I’d have assumed some kind of likelihood-ratio test, but from skimming the methods it looks like they’re not actually modeling the distributions of the variables they’re measuring or calculating likelihoods. Instead they’re kind of… modeling the partitioning of the characters into two “authors”? And then calculating goodness-of-fit by how well a given partitioning matches the original? It seems to depend on the assumption that for characters from a single “author”, all k-means partitions of characters based on the measured feature vectors should be equally likely (this part seems dangerous to me; there could be other sources of structure).

The part where they combine p-values across characters makes me squirm a little, too. They do at least have some kind of simulation; with no domain expertise I can’t really evaluate whether it’s realistic.

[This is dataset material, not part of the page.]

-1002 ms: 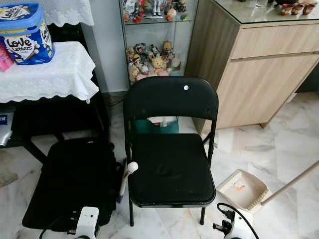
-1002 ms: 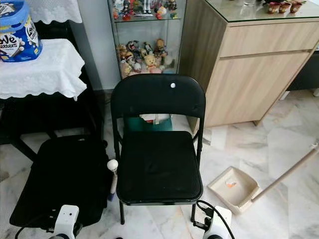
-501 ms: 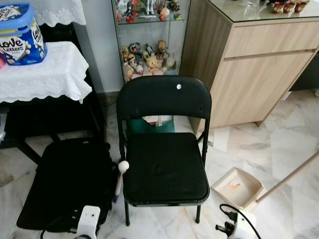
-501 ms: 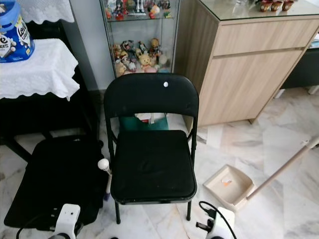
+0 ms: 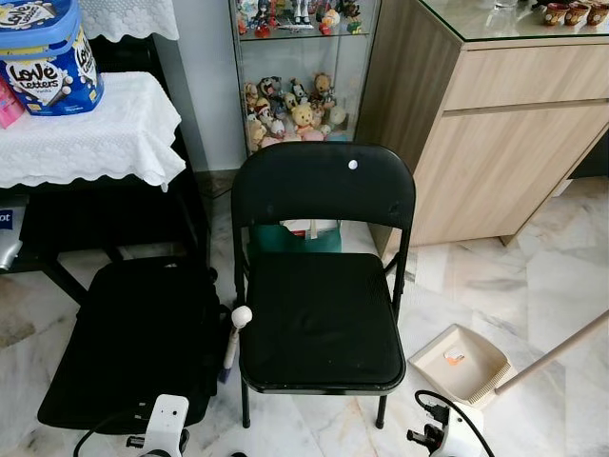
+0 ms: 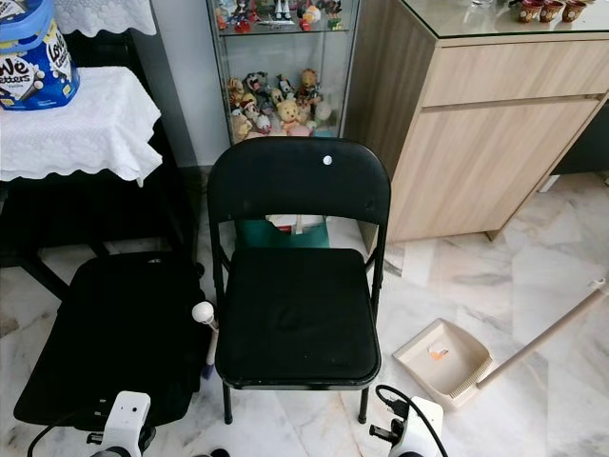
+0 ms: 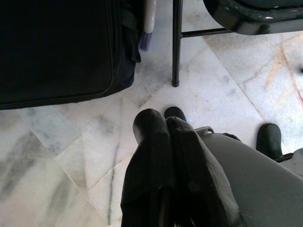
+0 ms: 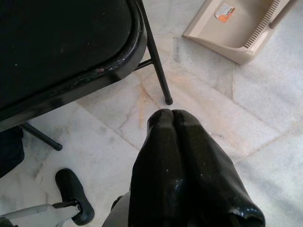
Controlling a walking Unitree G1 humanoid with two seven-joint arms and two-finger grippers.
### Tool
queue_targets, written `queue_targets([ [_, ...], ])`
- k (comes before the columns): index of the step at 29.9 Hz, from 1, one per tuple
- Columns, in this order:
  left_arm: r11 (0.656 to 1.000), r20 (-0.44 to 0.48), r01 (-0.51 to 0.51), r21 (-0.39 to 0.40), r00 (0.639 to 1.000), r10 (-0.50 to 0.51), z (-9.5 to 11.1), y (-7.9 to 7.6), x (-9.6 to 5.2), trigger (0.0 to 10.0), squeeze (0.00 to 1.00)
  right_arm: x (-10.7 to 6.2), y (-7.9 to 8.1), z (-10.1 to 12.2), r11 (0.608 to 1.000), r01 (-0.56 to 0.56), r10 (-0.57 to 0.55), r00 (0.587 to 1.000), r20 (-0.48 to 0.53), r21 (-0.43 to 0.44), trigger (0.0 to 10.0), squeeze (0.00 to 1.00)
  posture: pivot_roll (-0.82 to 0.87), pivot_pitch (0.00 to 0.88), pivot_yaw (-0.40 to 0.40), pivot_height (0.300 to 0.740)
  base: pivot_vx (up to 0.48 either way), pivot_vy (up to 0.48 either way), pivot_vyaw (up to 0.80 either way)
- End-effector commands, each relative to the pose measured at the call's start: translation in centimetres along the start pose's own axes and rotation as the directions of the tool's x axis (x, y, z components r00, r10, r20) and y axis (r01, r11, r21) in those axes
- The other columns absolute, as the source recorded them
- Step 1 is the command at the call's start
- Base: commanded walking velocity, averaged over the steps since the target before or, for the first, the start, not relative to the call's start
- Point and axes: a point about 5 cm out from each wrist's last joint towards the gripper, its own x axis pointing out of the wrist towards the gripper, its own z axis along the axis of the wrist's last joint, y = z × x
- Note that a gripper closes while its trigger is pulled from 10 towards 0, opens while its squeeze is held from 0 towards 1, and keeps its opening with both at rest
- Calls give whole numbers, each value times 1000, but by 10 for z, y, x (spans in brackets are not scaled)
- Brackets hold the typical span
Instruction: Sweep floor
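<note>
Both head views come through bright and sharp for me, evenly lit with no motion blur. The marble floor (image 5: 533,276) reads pale with soft shadow under the chair (image 5: 321,286). The glass-topped surface (image 5: 514,24) shows mild glare. On the wrist feeds, the left end effector (image 7: 165,125) and right end effector (image 8: 171,118) loom dark and slightly soft, faint sheen on the right.

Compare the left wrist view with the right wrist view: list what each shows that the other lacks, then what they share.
Left wrist: the black bag on the floor, a white handle beside it, and the left gripper, shut. Right wrist: the beige dustpan with an orange scrap inside, and the right gripper, shut. Both: the black chair, its legs, and the marble floor.
</note>
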Motion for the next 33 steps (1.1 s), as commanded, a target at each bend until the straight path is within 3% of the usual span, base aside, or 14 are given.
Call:
queue_targets([
  [1,1000,-23,-4,17,1000,4,-7,2,-2,10000,0,-2,-2,-8,1000,11,-10,1000,-27,12,10000,0,-2,139,-16,740,0,0,0],
  [10,999,-24,-1,32,1000,1,-7,2,-2,10000,0,-2,-2,-8,1000,9,-9,1000,-26,10,10000,0,-5,129,-18,740,0,-427,0],
  [21,1000,-27,-6,23,1000,6,-7,1,-2,10000,0,-1,-2,-5,1000,6,-6,1000,-21,2,10000,0,-4,115,-22,740,0,0,0],
  [25,999,-25,-26,-40,999,26,-10,1,-3,10000,0,-1,-2,-5,1000,6,-6,1000,-21,0,10000,0,-8,107,-22,740,0,0,0],
  [27,989,-4,-45,-141,999,45,-11,1,-4,10000,0,-2,-2,-5,1000,5,-5,1000,-22,-2,10000,0,-17,103,-21,740,0,0,0],
  [30,980,24,-38,-195,999,44,-10,0,-4,10000,0,-2,-2,-6,1000,5,-5,1000,-22,-4,10000,0,-15,99,-21,740,0,0,0],
  [31,976,45,-28,-214,998,38,-9,-1,-5,10000,78,-2,-2,-6,1000,6,-6,1000,-23,-4,10000,0,-15,99,-21,740,0,0,0],
  [32,976,45,-28,-214,998,38,-9,-1,-5,10000,78,-2,-2,-6,1000,6,-6,1000,-23,-4,10000,0,-15,99,-21,740,0,0,0],
  [33,973,77,-8,-232,997,26,-7,-2,-5,10000,1000,-2,-2,-6,1000,6,-6,1000,-22,-5,10000,0,-14,99,-22,740,0,0,0],
])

But at least from a super cursory look — while I think their approach looks kind of ad hoc and overcomplicated, I don’t think the way they described the null is totally misleading, especially because the purpose of that statement is probably just to give an intuition about how the test works to a general audience.

• ‘“What is the probability that two given texts were written by the same author?” – it is 0 or 1.’

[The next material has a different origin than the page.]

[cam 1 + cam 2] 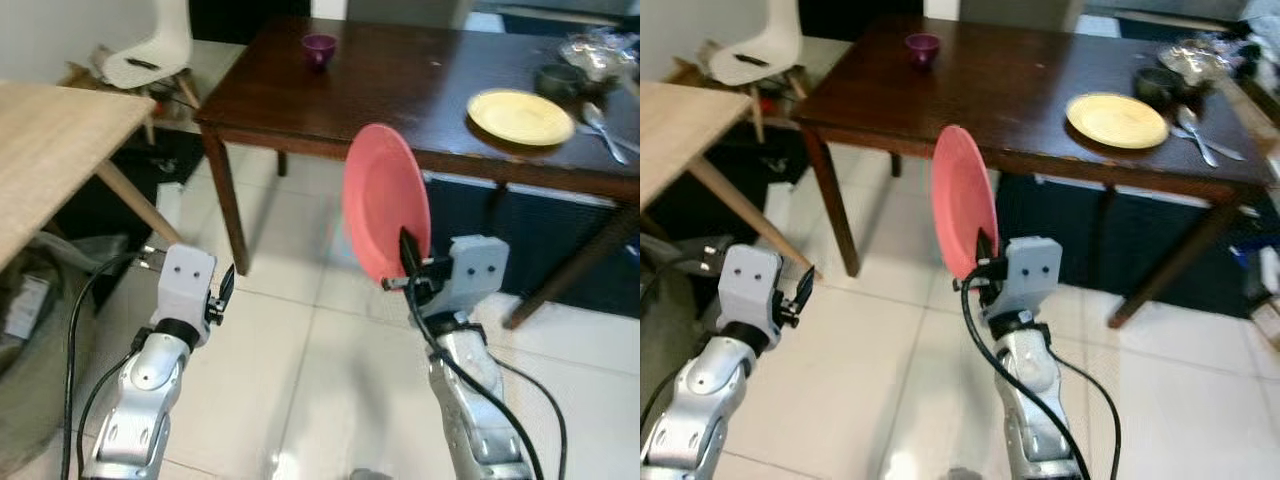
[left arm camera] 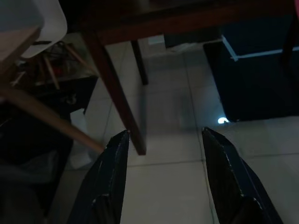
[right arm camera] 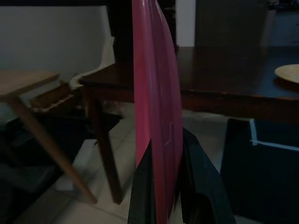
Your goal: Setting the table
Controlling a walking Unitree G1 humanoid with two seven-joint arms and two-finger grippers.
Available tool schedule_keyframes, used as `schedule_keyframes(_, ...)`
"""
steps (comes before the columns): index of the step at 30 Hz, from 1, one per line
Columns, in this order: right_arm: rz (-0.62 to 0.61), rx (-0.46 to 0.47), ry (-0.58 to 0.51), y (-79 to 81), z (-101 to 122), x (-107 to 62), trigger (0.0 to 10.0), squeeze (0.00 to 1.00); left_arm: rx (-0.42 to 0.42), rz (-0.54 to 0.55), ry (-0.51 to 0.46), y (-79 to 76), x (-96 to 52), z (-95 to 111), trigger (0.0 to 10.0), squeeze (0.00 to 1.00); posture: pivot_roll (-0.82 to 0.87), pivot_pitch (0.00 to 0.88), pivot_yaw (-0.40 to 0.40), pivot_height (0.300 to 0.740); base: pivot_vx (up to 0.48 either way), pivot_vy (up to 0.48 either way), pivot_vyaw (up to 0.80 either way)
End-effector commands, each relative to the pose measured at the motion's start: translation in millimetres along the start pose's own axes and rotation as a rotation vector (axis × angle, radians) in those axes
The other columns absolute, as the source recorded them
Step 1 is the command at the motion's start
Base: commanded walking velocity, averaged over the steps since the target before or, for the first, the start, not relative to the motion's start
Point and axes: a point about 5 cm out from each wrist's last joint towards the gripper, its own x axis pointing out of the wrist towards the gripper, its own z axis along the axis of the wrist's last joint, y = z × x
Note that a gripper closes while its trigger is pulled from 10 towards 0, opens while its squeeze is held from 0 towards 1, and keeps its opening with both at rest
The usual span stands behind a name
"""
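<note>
Pink plate (image 1: 384,200) upright on edge, clenched by right tool (image 1: 412,262) before dark wooden table (image 1: 400,90) bearing yellow plate (image 1: 520,116), left tool (image 2: 163,163) released, fingers spread above tiled floor (image 1: 300,350)

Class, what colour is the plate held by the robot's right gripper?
Pink-red; the plate in the right gripper shows best in the left eye view.

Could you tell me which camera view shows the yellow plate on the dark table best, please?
The right eye view: the yellow plate lies whole and unobstructed on the dark table. The left eye view shows it whole too, nearer the frame's edge. The right wrist view catches only a sliver at its border, beyond the pink plate.
</note>
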Motion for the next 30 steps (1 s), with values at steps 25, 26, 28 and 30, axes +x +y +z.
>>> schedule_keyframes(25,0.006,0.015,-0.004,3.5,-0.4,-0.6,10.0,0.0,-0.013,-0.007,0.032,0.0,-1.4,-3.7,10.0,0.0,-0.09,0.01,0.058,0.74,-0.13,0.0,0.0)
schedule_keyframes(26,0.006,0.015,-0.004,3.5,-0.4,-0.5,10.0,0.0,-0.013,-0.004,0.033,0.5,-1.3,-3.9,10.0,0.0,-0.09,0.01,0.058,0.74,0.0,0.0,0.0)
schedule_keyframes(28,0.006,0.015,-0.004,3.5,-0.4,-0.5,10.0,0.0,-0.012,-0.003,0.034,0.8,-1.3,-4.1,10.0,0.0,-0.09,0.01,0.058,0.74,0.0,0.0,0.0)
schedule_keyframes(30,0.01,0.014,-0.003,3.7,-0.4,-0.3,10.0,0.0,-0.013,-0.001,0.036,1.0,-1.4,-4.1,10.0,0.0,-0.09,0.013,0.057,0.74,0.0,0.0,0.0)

The statement “The two texts were written by the same author” has an objective truth value which is either 0 or 1 but we aren’t privy to it. Since we aren’t privy to it, we can discuss the probability (degree of credence to be given to the statement) which is necessarily a quantity that is related to the knowledge we do have, and so has no one single “correct” value (ie. it doesn’t make sense to say “the true probability of these two texts being written by the same author is 0.22”)

There is no sense in which “The two texts were written by the same author” has any “frequency of occurrence” (at least once you’ve specified exactly which two texts you’re talking about).

So, right from the start, this whole thing sounds confused (I have no access to the full text)